== Task ==
Return the data below exactly as given, except for the images.

(Stored records)
=-=-=
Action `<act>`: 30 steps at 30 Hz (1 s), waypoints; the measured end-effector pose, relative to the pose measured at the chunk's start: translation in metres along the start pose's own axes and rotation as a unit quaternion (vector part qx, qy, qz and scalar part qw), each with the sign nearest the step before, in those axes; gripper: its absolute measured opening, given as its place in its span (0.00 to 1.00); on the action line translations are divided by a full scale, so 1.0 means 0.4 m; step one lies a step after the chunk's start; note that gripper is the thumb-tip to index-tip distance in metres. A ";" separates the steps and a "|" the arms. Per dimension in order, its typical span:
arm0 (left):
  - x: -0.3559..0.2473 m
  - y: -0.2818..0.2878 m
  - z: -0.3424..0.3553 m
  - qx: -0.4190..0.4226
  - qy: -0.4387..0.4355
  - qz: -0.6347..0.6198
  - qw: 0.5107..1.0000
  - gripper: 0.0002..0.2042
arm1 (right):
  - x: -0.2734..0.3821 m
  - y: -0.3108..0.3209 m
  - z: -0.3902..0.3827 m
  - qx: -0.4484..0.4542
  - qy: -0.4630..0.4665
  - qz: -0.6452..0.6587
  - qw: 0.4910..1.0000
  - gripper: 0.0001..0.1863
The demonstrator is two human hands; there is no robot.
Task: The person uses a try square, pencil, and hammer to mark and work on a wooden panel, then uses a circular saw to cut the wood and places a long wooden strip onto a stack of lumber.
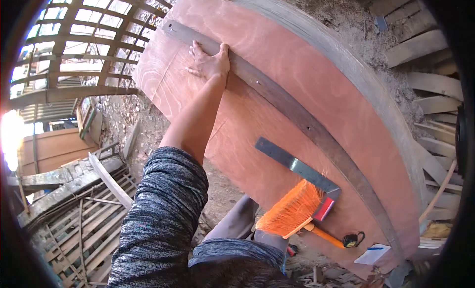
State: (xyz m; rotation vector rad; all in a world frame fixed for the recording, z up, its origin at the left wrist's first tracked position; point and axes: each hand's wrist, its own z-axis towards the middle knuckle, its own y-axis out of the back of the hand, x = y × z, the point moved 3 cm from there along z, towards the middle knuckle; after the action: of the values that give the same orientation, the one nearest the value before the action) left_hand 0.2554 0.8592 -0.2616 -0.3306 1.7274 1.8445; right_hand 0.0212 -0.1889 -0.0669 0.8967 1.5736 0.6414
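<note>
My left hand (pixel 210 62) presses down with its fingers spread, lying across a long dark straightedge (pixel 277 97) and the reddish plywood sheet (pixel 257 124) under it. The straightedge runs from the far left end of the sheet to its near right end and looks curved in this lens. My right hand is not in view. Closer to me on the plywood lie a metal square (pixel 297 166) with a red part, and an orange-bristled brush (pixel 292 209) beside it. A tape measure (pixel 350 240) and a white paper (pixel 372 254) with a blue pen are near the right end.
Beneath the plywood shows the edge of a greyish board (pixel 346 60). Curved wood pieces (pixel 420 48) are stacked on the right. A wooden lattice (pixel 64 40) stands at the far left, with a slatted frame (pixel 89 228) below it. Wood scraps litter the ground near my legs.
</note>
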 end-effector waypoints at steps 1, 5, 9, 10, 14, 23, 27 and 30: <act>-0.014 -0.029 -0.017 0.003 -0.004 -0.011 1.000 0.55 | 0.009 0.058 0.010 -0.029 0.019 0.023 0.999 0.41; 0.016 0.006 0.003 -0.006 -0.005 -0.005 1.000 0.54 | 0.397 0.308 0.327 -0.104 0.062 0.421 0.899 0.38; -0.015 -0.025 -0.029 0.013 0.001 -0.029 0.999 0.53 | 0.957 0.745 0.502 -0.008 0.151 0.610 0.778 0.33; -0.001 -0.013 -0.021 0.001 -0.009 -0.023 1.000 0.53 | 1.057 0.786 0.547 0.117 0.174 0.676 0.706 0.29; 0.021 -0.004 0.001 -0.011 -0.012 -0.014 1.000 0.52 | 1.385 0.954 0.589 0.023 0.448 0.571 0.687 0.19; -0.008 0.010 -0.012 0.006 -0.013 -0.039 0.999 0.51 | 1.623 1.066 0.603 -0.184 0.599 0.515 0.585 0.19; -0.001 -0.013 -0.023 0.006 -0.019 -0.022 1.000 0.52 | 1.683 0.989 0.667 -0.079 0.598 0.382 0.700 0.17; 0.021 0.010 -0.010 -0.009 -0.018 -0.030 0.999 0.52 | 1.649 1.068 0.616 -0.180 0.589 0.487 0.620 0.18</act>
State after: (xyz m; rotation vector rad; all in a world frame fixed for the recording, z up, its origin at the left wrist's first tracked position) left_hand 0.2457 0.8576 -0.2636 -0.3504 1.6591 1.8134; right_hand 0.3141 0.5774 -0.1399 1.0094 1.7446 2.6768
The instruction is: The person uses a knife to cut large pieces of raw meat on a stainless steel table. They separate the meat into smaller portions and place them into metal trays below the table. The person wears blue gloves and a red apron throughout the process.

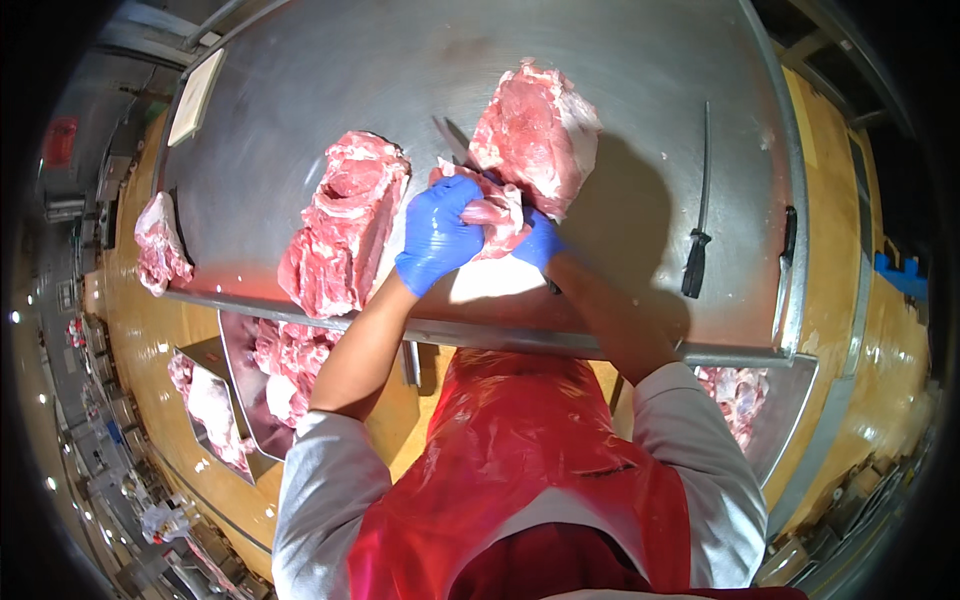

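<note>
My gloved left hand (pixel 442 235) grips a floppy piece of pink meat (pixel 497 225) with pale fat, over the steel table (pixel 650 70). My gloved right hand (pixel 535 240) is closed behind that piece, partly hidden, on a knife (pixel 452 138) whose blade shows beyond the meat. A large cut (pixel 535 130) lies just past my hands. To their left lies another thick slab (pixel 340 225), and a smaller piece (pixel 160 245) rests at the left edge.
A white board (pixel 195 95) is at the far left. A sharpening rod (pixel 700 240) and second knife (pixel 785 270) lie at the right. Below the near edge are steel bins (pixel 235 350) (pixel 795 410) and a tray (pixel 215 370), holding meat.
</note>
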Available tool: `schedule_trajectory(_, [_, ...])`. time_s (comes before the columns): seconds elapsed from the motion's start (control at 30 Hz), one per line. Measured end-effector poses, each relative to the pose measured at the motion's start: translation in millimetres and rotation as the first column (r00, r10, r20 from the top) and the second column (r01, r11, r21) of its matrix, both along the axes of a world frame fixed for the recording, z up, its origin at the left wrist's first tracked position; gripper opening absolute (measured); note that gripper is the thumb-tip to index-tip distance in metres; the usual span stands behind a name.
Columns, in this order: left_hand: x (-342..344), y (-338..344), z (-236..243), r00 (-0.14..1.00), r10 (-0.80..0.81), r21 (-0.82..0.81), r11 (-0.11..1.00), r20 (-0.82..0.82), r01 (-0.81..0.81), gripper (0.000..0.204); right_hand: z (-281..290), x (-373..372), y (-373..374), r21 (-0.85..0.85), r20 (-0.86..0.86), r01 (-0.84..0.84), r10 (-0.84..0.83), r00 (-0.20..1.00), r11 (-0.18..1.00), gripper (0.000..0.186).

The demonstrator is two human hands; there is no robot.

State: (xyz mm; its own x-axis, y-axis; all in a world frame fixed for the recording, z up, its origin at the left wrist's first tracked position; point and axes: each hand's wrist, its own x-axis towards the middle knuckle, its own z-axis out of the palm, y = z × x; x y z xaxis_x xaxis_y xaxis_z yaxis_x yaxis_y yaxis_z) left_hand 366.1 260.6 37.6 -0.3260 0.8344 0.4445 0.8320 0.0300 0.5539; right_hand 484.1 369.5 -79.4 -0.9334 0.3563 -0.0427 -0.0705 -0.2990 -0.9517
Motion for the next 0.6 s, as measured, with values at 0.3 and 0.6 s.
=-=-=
== Task answer ==
Action `<act>`: 30 steps at 30 Hz (1 s), waypoints; the measured end-effector pose, relative to the pose measured at the chunk's start: translation in metres along the start pose's own axes and rotation as a unit quaternion (vector part qx, qy, qz and scalar part qw), each with the sign nearest the step before, in those axes; gripper: its absolute measured opening, given as its place in its span (0.00 to 1.00); on the action line translations are divided by a full scale, so 1.0 means 0.4 m; step one lies a step after the chunk's start; note that gripper is the thumb-tip to index-tip distance in metres. A ";" separates the steps and a "|" the arms. Per dimension in order, its typical span:
arm0 (left):
  - x: -0.3559..0.2473 m
  - y: -0.2818..0.2878 m
  - z: -0.3424..0.3553 m
  - qx: -0.4190..0.4226
  - qy: -0.4387..0.4355
  - qz: -0.6347..0.6198
  - qw: 0.5107..1.0000
  - gripper: 0.0002..0.2042
arm1 (right):
  - x: -0.2734..0.3821 m
  - y: -0.3108..0.3209 m
  - z: -0.3902..0.3827 m
  - qx: -0.4484..0.4542
  - qy: -0.4630..0.4665
  - qz: -0.6452..0.6587
  - qw: 0.4910..1.0000
  - gripper: 0.0001..0.1863
The demonstrator is two human hands; there is no robot.
Task: The person uses a try square, pencil, and hammer to mark and work on a wooden panel, then uses a circular saw to cut the wood and places a long wooden strip onto a stack of lumber.
State: (xyz m; rotation vector rad; all in a world frame fixed for the recording, z up, its origin at the left wrist's first tracked position; point and axes: each hand's wrist, its own z-axis towards the middle knuckle, its own y-axis out of the back of the hand, x = y × z, the point moved 3 cm from there along z, towards the middle knuckle; after the action: of the values that give the same orientation, the one nearest the value before the action) left_hand 0.2554 0.8592 -0.2616 -0.3306 1.7274 1.8445; right_hand 0.0212 -0.1889 -0.0669 0.8967 1.5736 0.6414
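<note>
My left hand (pixel 210 62) presses down with its fingers spread, lying across a long dark straightedge (pixel 277 97) and the reddish plywood sheet (pixel 257 124) under it. The straightedge runs from the far left end of the sheet to its near right end and looks curved in this lens. My right hand is not in view. Closer to me on the plywood lie a metal square (pixel 297 166) with a red part, and an orange-bristled brush (pixel 292 209) beside it. A tape measure (pixel 350 240) and a white paper (pixel 372 254) with a blue pen are near the right end.
Beneath the plywood shows the edge of a greyish board (pixel 346 60). Curved wood pieces (pixel 420 48) are stacked on the right. A wooden lattice (pixel 64 40) stands at the far left, with a slatted frame (pixel 89 228) below it. Wood scraps litter the ground near my legs.
</note>
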 end-effector waypoints at steps 1, 5, 9, 10, 14, 23, 27 and 30: <act>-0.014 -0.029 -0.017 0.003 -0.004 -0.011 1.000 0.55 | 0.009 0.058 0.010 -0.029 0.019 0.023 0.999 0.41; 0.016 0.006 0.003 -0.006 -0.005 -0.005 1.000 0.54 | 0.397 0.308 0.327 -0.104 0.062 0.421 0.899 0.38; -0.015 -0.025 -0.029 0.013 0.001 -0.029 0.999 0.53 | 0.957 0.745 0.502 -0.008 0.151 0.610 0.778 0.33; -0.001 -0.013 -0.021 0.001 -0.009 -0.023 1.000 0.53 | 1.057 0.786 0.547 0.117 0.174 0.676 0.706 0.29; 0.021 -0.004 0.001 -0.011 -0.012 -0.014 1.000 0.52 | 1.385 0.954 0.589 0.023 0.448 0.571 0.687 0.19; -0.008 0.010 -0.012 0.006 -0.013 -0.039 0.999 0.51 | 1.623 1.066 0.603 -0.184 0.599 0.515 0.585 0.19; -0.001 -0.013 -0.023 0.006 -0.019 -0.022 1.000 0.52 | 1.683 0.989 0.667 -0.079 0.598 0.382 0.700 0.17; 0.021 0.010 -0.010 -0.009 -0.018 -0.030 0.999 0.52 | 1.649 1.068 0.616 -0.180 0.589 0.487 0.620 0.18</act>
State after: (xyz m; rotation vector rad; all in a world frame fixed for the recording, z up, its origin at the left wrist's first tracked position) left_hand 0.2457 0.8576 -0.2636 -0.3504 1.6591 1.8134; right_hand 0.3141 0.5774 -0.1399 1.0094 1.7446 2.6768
The instruction is: The person uses a knife to cut large pieces of raw meat on a stainless steel table. They separate the meat into smaller portions and place them into metal trays below the table. The person wears blue gloves and a red apron throughout the process.


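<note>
My gloved left hand (pixel 442 235) grips a floppy piece of pink meat (pixel 497 225) with pale fat, over the steel table (pixel 650 70). My gloved right hand (pixel 535 240) is closed behind that piece, partly hidden, on a knife (pixel 452 138) whose blade shows beyond the meat. A large cut (pixel 535 130) lies just past my hands. To their left lies another thick slab (pixel 340 225), and a smaller piece (pixel 160 245) rests at the left edge.
A white board (pixel 195 95) is at the far left. A sharpening rod (pixel 700 240) and second knife (pixel 785 270) lie at the right. Below the near edge are steel bins (pixel 235 350) (pixel 795 410) and a tray (pixel 215 370), holding meat.
</note>
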Available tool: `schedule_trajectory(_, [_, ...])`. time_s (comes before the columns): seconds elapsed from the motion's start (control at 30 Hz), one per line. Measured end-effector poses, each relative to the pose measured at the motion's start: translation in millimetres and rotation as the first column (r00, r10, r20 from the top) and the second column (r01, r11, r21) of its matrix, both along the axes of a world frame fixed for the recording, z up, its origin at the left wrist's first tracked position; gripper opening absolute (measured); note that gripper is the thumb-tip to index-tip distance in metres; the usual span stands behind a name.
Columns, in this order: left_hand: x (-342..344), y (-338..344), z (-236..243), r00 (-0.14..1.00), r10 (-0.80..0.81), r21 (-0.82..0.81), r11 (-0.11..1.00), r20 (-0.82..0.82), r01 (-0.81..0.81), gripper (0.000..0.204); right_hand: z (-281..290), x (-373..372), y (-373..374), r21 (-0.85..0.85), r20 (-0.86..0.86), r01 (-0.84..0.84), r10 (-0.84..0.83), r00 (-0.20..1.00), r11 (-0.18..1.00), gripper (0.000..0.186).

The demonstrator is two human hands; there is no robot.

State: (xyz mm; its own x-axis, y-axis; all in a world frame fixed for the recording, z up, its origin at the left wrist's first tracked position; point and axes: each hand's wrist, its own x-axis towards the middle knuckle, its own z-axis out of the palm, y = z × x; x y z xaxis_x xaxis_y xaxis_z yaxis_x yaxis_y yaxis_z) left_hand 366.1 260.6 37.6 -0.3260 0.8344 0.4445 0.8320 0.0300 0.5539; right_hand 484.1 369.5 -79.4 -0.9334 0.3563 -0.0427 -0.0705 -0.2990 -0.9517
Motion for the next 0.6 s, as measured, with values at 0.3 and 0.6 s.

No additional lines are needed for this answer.